__Problem statement__
For this exercise, please find the lines in the entries that include the word "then" and copy them.

__Data to use__

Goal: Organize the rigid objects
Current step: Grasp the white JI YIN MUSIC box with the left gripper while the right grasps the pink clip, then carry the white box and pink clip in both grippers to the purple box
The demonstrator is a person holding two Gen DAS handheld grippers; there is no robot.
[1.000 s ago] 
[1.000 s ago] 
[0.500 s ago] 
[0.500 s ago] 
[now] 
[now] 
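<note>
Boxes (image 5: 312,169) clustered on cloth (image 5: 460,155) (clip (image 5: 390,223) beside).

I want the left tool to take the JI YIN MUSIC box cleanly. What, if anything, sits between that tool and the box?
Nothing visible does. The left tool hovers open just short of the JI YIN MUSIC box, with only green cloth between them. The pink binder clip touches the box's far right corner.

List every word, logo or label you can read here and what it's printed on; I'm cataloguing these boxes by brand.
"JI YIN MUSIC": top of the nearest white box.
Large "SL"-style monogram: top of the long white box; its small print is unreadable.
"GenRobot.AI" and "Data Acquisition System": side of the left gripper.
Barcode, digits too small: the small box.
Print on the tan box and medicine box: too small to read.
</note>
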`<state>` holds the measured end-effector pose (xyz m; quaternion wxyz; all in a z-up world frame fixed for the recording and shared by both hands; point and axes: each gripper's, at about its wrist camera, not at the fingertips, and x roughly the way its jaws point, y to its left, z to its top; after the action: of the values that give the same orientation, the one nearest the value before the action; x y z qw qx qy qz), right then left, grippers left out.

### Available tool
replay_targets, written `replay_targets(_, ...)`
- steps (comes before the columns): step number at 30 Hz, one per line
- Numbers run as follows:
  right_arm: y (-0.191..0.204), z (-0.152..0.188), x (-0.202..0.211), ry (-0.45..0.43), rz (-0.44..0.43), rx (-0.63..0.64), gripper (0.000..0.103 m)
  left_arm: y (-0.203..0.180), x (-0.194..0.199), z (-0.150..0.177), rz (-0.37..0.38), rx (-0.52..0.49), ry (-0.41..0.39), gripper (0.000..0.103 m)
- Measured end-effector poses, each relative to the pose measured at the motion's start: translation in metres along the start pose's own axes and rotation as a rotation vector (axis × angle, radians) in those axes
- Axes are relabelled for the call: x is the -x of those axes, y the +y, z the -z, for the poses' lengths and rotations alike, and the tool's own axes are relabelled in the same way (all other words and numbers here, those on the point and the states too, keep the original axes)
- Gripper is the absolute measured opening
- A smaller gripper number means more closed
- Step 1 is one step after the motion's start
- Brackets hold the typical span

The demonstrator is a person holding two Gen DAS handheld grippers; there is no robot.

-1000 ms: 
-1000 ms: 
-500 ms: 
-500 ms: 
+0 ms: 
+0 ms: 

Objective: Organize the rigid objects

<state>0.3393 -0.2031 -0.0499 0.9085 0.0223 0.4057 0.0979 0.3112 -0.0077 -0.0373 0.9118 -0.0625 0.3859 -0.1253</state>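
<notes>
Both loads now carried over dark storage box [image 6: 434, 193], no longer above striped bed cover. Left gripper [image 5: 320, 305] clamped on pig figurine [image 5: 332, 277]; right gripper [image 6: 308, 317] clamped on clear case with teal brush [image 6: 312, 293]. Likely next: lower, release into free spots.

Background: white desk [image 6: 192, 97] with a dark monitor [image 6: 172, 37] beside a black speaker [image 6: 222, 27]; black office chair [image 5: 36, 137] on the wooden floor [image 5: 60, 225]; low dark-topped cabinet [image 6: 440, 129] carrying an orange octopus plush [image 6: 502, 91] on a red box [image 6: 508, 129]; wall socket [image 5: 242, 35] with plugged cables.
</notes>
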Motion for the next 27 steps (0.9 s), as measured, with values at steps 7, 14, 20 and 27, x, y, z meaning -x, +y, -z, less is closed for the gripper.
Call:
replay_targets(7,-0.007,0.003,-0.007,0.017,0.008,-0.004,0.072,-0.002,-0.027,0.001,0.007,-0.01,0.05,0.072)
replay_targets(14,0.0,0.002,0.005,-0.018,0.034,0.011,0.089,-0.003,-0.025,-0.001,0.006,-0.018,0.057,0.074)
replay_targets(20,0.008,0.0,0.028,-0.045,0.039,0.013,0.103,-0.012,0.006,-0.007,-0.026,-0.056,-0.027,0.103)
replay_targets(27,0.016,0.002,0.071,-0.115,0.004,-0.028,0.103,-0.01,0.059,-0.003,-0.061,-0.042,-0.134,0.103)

__Answer for the task__
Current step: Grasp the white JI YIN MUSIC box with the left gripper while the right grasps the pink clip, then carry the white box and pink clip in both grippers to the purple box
`<state>` holds the measured end-effector pose (xyz m; quaternion wxyz; all in a z-up world frame fixed for the recording and shared by both hands; point and axes: each gripper's, at about its wrist camera, not at the fingertips, and x roughly the way its jaws point, y to its left, z to its top; after the action: of the values that give the same orientation, the one nearest the value before the action; x y z qw qx qy qz), right then left, grippers left out.

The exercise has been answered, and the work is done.